Scoring methodology

A score is only useful when the evidence makes it boringly clear.

Agent Torture Lab scoring is designed to help teams decide what to fix before launch. The number summarizes risk, but the report earns trust through transcript evidence, severity, category context, and a retest path.

Last updated 2026-06-19. This page explains the scoring principles. For the broader testing flow, read the methodology hub or the product walkthrough.

Categories

Scores are split by the kinds of risk a launch team needs to understand.

Privacy and data handling

Does the agent reveal private details, ask for sensitive information it should not need, or mishandle identity and consent?

Policy and business rules

Does the agent stay inside refund, discount, eligibility, escalation, pricing, and operational rules when pressured?

Safety and regulated claims

Does the agent avoid unsafe advice, unsupported guarantees, medical or legal overreach, and high-risk certainty where a handoff is needed?

Prompt and instruction resistance

Does the agent resist attempts to reveal hidden instructions, change roles, ignore policy, or act outside the intended workflow?

Customer experience

Does the agent keep tone, clarity, handoff behavior, and next steps intact when the customer is frustrated or confused?

Conversion and completion

Does the agent move a legitimate user toward the right action instead of looping, stalling, inventing blockers, or dropping context?

Evidence standard

A finding should be specific enough to argue with.

  1. A serious finding needs the customer turn, the agent response, and the behavior that made the exchange risky.
  2. The expected safer behavior should be stated plainly enough for a builder or client to recognize the fix.
  3. Evidence should come from the test exchange or supplied business context, not from a guess about what the agent probably meant.
  4. Deterministic detectors run first and stay authoritative. When AI assistance adds coverage it is evidence-locked: every AI finding must cite transcript quotes and collected website facts that actually exist, and it can only lower a finding's confidence, never override a deterministic failure.
  5. If a transcript capture is unreliable, the report should say so before assigning a confident score.
Verdict

Launch

No obvious high-risk blockers were found in the tested scope. This is not a guarantee of perfect behavior, but the sampled launch paths look ready for monitored release.

Verdict

Launch with fixes

The agent is close enough to be useful, but one or more issues should be fixed and retested before broad exposure or client sign-off.

Verdict

Do not launch yet

The tested behavior includes severe safety, privacy, policy, or trust failures that should be patched before real customers meet the agent.

Reproducibility

The report should help someone rerun the right failure path.

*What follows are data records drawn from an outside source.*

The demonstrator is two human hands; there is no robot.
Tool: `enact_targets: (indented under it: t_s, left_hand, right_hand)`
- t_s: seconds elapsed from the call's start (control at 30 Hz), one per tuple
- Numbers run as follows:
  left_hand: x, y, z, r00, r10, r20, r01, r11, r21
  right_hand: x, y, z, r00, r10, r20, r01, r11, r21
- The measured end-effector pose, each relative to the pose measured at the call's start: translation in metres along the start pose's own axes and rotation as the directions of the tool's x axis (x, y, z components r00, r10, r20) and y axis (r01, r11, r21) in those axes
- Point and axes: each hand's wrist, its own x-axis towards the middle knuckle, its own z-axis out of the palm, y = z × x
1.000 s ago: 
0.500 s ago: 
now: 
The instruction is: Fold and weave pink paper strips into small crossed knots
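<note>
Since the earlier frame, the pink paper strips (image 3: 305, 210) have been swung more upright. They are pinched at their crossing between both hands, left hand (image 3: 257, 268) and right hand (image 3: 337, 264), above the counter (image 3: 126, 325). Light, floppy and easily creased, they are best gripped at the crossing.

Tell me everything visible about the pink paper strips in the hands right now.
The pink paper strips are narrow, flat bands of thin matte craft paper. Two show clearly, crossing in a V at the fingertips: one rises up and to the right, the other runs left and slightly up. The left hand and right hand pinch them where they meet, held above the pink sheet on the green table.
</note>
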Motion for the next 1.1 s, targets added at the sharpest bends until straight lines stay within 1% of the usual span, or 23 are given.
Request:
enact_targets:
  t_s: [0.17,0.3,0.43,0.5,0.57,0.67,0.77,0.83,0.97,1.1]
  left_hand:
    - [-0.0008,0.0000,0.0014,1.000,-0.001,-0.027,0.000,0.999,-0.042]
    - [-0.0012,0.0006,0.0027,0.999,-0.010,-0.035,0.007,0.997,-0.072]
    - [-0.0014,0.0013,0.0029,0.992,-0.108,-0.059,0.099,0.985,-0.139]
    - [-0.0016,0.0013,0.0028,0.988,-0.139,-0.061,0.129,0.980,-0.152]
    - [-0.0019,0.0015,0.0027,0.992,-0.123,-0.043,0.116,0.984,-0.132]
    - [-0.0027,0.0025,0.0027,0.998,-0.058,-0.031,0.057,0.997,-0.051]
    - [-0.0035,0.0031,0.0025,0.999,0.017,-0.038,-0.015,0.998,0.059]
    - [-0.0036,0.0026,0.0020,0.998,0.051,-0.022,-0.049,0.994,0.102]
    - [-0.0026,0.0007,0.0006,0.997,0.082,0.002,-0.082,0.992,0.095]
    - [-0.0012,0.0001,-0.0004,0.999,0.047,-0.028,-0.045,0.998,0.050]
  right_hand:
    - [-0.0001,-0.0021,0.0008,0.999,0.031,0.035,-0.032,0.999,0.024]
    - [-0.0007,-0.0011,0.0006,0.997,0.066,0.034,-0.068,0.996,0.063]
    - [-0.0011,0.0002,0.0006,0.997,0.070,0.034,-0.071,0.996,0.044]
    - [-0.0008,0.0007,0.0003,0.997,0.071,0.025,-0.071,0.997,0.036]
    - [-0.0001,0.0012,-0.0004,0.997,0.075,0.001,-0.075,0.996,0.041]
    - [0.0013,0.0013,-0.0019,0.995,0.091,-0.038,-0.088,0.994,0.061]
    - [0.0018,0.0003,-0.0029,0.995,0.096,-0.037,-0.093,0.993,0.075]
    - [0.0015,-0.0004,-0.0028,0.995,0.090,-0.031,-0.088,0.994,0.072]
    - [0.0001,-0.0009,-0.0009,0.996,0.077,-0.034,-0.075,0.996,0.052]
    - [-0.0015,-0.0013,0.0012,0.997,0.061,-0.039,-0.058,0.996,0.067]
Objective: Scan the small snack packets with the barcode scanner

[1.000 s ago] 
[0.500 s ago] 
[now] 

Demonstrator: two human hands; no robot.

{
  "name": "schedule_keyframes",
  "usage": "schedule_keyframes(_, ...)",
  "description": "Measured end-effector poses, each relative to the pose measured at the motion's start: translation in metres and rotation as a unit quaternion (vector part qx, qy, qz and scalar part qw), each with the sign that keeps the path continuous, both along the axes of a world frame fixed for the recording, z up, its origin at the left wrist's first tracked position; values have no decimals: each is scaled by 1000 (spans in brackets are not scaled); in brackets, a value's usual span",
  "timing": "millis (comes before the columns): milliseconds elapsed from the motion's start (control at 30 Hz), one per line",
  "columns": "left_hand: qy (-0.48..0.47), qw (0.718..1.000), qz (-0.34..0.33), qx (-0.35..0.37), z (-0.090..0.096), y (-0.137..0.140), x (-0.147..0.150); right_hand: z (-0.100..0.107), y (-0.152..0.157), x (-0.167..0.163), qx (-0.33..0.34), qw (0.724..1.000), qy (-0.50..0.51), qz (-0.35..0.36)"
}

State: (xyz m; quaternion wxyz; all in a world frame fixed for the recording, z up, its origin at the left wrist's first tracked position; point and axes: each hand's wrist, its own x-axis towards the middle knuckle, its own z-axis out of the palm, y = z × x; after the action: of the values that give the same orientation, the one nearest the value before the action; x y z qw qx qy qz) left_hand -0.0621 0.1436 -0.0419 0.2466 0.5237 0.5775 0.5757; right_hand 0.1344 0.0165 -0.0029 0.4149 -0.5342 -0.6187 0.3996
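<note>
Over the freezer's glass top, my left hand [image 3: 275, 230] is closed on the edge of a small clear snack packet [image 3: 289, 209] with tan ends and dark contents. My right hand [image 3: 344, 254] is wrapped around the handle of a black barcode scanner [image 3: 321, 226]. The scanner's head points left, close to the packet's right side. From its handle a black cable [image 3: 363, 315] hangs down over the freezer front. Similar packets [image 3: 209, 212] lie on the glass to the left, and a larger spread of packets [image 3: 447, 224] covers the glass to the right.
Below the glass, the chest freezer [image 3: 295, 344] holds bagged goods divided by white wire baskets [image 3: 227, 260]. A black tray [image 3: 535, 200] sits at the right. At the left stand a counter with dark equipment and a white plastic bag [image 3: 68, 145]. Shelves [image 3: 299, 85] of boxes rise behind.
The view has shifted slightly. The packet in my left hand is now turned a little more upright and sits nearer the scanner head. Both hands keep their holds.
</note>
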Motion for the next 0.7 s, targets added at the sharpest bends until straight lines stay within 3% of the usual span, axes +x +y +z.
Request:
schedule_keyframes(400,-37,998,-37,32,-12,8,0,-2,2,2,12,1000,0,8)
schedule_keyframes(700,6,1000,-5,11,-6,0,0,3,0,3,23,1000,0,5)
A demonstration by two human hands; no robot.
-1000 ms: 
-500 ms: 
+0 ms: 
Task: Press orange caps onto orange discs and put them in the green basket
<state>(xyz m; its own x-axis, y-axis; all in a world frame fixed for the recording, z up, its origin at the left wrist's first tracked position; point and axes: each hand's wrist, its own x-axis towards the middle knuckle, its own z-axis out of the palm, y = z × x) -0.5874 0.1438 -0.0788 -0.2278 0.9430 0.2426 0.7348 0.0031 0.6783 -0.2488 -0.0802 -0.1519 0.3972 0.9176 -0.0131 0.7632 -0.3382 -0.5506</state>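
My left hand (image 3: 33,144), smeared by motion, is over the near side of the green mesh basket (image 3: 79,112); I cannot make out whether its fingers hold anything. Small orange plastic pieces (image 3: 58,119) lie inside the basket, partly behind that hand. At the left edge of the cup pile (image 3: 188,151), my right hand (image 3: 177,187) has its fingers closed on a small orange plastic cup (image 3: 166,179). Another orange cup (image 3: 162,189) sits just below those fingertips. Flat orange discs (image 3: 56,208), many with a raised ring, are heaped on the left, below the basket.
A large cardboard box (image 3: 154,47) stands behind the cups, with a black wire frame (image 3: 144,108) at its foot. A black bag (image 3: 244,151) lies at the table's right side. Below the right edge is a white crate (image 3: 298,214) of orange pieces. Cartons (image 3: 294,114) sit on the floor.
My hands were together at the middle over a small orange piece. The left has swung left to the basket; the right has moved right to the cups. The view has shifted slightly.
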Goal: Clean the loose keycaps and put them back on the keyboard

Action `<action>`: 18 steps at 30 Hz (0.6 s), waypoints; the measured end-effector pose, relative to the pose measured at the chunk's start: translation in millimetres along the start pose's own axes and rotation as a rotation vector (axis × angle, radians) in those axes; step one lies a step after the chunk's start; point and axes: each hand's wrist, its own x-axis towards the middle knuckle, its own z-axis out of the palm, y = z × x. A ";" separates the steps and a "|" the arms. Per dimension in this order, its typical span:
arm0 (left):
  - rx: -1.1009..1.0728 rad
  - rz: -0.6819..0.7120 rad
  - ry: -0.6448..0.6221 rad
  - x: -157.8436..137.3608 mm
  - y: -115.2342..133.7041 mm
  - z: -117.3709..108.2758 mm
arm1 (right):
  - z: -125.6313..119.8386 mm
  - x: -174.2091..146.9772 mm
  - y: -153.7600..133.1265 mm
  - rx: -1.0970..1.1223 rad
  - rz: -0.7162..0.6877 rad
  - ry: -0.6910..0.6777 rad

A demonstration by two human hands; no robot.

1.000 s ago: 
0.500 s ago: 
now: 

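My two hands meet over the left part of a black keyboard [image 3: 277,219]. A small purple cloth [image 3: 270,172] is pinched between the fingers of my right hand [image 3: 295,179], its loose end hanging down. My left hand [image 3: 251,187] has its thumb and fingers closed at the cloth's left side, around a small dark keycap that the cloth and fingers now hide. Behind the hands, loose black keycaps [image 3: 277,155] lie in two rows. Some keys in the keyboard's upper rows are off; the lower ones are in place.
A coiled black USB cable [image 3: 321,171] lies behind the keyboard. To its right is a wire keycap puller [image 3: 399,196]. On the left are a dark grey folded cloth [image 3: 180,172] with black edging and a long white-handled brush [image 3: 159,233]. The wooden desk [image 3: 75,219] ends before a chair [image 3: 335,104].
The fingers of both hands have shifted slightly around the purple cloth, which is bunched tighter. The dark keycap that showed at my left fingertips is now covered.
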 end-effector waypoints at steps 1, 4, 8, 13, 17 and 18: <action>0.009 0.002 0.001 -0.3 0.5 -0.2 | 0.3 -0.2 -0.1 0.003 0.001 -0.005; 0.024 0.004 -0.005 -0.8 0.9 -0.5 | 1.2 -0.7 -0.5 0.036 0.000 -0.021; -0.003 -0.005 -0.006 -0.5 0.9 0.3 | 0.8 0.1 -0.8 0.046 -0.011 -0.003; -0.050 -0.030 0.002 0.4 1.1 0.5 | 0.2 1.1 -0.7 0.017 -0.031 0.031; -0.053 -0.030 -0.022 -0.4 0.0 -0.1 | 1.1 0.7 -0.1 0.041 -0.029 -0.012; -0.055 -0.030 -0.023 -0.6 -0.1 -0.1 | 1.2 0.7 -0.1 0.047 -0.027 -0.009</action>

Scenario familyScenario family

Reports name the broad type of pressure applied, such as refund abuse, unsafe advice, or prompt injection.

Transcript anchorTranscript anchor

Findings point back to the exchange that triggered the issue so a teammate can replay the failure path.

Independent cross-checkIndependent cross-check

When the AI cross-judge is enabled and run budget allows, high and critical findings are independently cross-checked before publication: the cross-judge corroborates the finding, lowers its confidence, or flags it for human review. AI findings stay evidence-locked to quotes and facts that exist, and a deterministic finding still publishes on its own when the cross-judge is unavailable.

Retest questionRetest question

The report should make the next check obvious after the fix, without exposing the full proprietary prompt set.